2

I have 51 massive HDF5 tables, each with enough (well behaved) data that I cannot load even one of them completely into memory. To make life easier for the rest of my team I need to transfer this data into a PostgreSQL database (and delete the HDF5 tables). However, this is easier said than done, mainly because of these hurdles:

  1. pandas.read_hdf() still has a wonky chunksize kwag: SO Question; Open github issue
  2. pandas.DataFrame.to_sql() is monumentally slow and inefficient: Open github issue (see my post at the bottom of the issue page)
  3. PostgreSQL does not have a native or third party data wrapper to deal with HDF5: PostgreSQL wiki article
  4. HDF5 ODBC driver is still nascent: HDF5 ODBC blog

Basically to go from HDF5 -> Pandas -> PostgreSQL, will require surmounting hurdles 1 and 2 by extensive monkey patching. And there seems to be no direct way to go from HDF5 -> PostgreSQL directly. Unless I am missing something.

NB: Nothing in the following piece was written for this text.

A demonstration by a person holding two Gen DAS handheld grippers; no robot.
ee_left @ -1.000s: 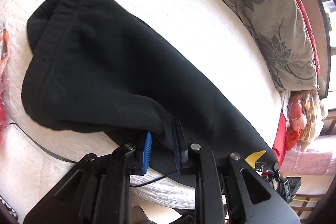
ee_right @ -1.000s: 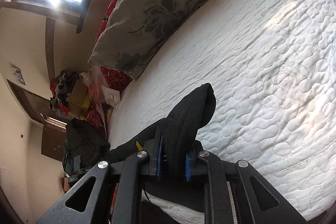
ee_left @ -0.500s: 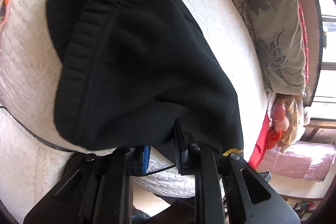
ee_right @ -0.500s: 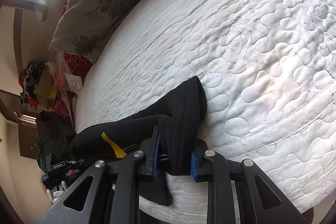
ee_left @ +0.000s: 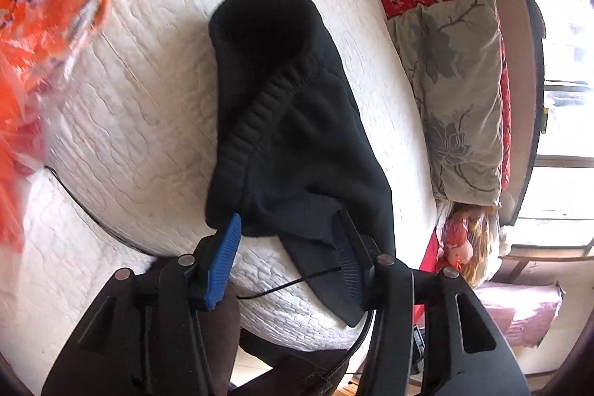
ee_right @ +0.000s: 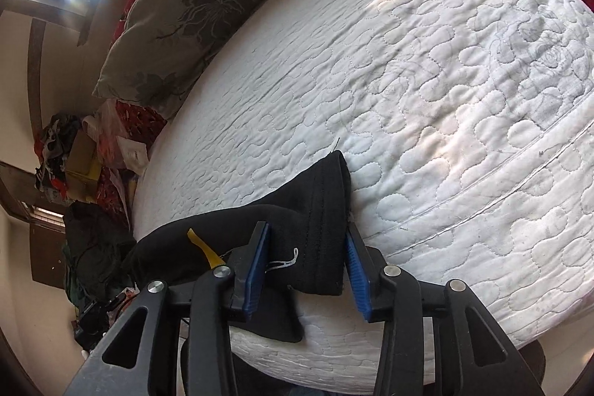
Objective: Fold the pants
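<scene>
The near edge of the black pants (ee_left: 297, 143) hangs over the side of the quilted white mattress (ee_left: 156, 91), hiding its lower fold. The soft fleece lies bunched near the mattress edge, ribbed waistband uppermost. The left gripper (ee_left: 286, 258) and right gripper (ee_right: 308, 270) both stand spread, blue ridged pads either side of cloth, not pinching it.

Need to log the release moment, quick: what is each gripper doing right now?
Left gripper: open, jaws spread around the black pants, not clamping.
Right gripper: open, pants cuff lies loose between the jaws.
</scene>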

Perhaps one of you fine users can hint at something I am missing, some patchwork you created to surmount a similar issue that would help my cause, or any suggestions or advice...

Community
  • 1
  • 1
Kartik
  • 8,347
  • 39
  • 73
  • May I ask if the reason that you want to move from HDF5 to PostgreSQL is that HDF5 doesn't support complex queries that PostgreSQL supports? From my experience, HDF5 is much faster at simple query (for example, query data for a time range for time-series data) than PostgreSQL. – Tony Jan 17 '19 at 09:15
  • No. PostgreSQL was the storage platform of the company I was working for at that time. They had tools built around reading from PostgreSQL, and didn't want to retool their process flows. I was using HDF5 for the sole reason of speed. But I was required to transfer the data to PostgreSQL. – Kartik Jan 17 '19 at 10:02

1 Answers1

4

You could convert to CSV with something like the following:

import csv
import h5py
with h5py.File('input.hdf5') as hdf5file:
    with open('output.csv', 'w') as csvfile:
        writer = csv.writer(csvfile)
        for row in hdf5file['__data__']['table']:
            writer.writerow(row)

And then then import into postgres with psql:

create table mytable (col1 bigint, col2 float, col3 float);
\copy mytable from 'output.csv' CSV

Depending on the complexity of your data, you could probably do something clever to get the schema out of the hdf5 file and use that to make the CREATE TABLE statement.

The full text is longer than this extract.